Such a system as this is not without precedent in our own expcrience, for the provision of a governor and council was frequently adopted in our early territorial legislation. It would give to the people of the island participation in the government, and would afford them an opportunity both to acquire and to demonstrate capacity for the conduct of government.

The question whether there might not now be provision made for a legislature elected by the people of the island is not free from doubt, but in view of their present inexperience I think that it would be better to postpone such a provision until the people can have had an opportunity for exercise in municipal government and until the first formative period of adapting the laws and procedure of the island to the new conditions shall have passed under the direction of a council composed of Porto Ricans selected for their known capacity and wisdom and Americans from the States competent and experienced in dealing with legislative and administrative problems. The constitution of such a legislature should be contemplated as a step to be taken in the near future.

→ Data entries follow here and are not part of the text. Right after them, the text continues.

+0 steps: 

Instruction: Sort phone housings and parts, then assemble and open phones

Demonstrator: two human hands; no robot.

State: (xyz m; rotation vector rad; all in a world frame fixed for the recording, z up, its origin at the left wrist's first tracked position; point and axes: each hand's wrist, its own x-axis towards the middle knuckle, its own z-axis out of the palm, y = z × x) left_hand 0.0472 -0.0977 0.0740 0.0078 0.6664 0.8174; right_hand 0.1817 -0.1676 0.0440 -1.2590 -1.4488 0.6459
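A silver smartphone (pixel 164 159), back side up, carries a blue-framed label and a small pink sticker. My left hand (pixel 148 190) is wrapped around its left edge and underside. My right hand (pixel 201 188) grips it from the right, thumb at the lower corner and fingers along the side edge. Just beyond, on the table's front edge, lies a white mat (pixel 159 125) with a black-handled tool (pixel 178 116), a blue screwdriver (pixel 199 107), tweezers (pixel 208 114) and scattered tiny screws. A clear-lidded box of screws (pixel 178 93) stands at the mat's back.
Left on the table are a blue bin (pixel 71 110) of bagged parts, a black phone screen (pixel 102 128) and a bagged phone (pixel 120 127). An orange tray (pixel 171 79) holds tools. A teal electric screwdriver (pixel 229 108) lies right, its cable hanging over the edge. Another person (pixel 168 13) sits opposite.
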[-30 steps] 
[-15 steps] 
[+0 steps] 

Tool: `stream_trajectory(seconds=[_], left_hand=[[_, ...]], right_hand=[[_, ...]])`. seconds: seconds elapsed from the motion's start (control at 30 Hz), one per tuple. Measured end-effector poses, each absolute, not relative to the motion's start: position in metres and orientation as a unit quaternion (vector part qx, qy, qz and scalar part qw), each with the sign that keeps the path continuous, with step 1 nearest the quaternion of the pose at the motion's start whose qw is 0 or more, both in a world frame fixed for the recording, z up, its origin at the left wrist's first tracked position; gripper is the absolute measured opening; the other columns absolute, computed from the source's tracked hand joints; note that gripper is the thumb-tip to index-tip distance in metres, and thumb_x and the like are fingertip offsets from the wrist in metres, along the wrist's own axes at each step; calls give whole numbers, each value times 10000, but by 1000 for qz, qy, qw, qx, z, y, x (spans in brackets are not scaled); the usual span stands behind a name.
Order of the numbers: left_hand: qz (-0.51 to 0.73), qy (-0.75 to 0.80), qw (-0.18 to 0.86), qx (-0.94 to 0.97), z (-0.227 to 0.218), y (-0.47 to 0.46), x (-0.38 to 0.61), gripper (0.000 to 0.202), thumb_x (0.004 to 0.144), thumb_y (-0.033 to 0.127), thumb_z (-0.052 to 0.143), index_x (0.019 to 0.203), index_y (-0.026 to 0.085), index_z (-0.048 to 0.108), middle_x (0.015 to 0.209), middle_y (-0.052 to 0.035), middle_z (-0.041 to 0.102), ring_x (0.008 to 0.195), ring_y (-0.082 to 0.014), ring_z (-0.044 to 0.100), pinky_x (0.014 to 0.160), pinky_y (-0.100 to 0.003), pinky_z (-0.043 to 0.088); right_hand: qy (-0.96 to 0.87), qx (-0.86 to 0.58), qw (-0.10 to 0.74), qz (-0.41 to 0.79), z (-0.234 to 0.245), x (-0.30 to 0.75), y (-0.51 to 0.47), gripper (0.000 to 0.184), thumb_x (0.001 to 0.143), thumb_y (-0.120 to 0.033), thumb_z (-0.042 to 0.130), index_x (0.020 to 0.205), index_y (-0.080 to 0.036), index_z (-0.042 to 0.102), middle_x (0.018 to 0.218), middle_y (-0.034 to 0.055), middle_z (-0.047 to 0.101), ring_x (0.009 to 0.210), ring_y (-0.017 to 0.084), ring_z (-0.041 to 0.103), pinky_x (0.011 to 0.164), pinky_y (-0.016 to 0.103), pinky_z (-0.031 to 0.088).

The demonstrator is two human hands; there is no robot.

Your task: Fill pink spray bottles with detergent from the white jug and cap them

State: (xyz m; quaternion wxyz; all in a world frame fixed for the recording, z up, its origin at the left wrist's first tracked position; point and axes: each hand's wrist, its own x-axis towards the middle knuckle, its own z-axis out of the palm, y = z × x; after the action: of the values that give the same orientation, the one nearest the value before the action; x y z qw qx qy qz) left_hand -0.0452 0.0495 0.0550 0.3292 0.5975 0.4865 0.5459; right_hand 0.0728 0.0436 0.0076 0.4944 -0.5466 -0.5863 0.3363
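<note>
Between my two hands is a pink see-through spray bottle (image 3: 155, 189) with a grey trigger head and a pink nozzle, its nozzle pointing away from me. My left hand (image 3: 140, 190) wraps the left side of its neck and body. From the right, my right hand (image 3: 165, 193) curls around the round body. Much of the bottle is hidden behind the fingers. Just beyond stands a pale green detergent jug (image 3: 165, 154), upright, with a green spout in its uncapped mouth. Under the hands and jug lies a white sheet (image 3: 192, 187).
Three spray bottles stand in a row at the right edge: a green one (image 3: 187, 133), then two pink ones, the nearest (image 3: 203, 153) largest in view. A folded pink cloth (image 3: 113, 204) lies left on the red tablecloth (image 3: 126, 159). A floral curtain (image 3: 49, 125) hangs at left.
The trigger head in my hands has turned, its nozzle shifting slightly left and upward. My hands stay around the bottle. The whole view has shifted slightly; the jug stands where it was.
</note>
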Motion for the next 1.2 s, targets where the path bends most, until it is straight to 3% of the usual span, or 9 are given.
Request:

I think the basis of suffrage should be that all who can read and write, or who hold property up to a specified small amount, may vote,

and no others. With a sufficient system of free primary education, the entire people should acquire the suffrage on this basis fully as soon as they are capable of using it understandingly.

For the successful working of such a scheme, or of any scheme of government for the island, it will be necessary that some cardinal rule shall be adopted and rigidly followed regarding appointment to office. Wherever a Porto Rican can be found capable and willing to perform official duties he should be selected, and the aim should be to include in the civil service of the island no greater number of Americans from the United States than are necessary for the introduction of the methods of administration in which Americans have been trained and Porto Ricans have not.

Wherever it is necessary to employ Americans, except in the chief offices, a system of civil-service examination should be provided, under which requests from the governor of Porto Rico for suitable persons to be appointed may be filled.

A necessary element to the success of this, or any scheme of government in Porto Rico, is the complete establishment of a system of education which will afford the opportunity for every child of school age in the island to acquire elementary instruction. The cost of this should be defrayed from the insular treasury, if its revenues are sufficient, and if not it should be regarded as a duty of the highest obligation resting upon the United States, and the expense should be borne by the United States.

I ask especial attention to the very valuable discussion of this subject contained in the report of Brig. Gen. George W. Davis, military governor of the island, submitted herewith.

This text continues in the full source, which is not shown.